The five weeks we spent in Colombia, much of it with indigenous people who are still living close to nature, was both humbling and inspirational.
We’ll stir the best of our stills, video and advice passed on by the elders into our evolving A/V presentation, MOUNTAINS: the Sacred and the Profane.
Among the many indigenous people we had the good fortune to meet, we were especially privileged to be inducted into the light-filled world of poet Fredy Chikangana, a Yanakuna Indian who heralds from the south Colombia massif. He writes poetry saturated with reverence for nature, in both the Quechuan and Spanish languages. He is also a crusader for protecting the environment through preservation of indigenous language and culture throughout the Andes.
Over several sun-soaked days, Fredy introduced us to the mythical world of his ancestors, through music and song. We were based out of his tribe’s moloca in the hills near Parque Arqueologico de San Augustin.
As in Canada, in Colombia there is no shortage of ongoing, and imminent environmental disasters. One of the country’s most pressing concerns is the health of its longest river, the Magdalena, with its headwaters near the San Agustin area. There are currently 20 dams in the basin, and an international consortium (headed by Italy, with executive input from China) is planning a series of 16 more. Much of the electricity would be siphoned off for export to Brazil to be used by rapacious industry that is already tearing apart the Amazon basin.
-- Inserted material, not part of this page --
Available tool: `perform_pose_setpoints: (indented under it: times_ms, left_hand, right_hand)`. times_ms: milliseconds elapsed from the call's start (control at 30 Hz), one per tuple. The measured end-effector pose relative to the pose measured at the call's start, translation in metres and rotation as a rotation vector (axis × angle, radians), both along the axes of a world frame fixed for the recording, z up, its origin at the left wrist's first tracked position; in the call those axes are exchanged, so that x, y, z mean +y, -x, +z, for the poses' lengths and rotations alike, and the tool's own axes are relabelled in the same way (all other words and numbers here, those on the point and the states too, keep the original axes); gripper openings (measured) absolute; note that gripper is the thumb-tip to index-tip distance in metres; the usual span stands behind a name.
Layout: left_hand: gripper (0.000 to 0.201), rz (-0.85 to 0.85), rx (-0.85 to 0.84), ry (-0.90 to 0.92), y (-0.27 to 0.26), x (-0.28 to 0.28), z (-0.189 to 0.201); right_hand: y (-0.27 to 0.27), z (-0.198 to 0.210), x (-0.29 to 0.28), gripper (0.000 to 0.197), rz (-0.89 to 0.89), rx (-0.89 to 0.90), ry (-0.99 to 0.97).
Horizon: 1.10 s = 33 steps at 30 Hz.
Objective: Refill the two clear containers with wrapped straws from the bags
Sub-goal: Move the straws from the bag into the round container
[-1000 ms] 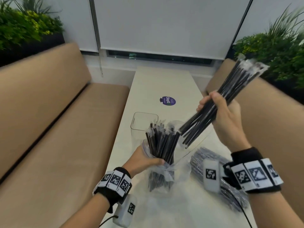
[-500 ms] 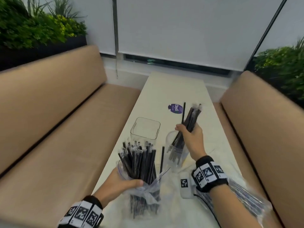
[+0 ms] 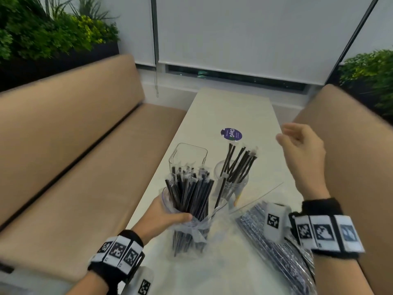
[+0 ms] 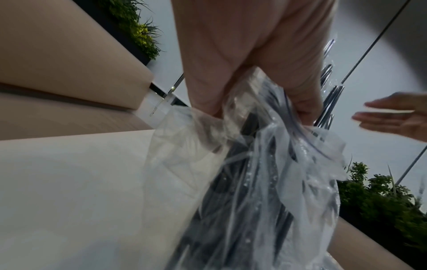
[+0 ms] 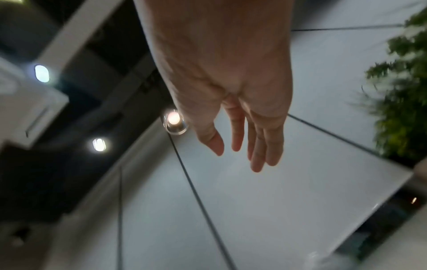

This is a wakeup call for developers here, and around the world, to show respect for the preservation of indigenous people’s sacred territory, which in turn will help provide a buffer zone for all other living life forms.
Our first few days in Colombia, based in the Sibundoy valley, headwaters of the Putumayo river close to where Richard Schultes did his seminal work on biodiversity, and classifying medicinal plants back in the 60s and 70s. We hiked to a hot spring creek hot enough to boil eggs and spuds, then stopped to buy fresh farmed trout from a farmer on our way back.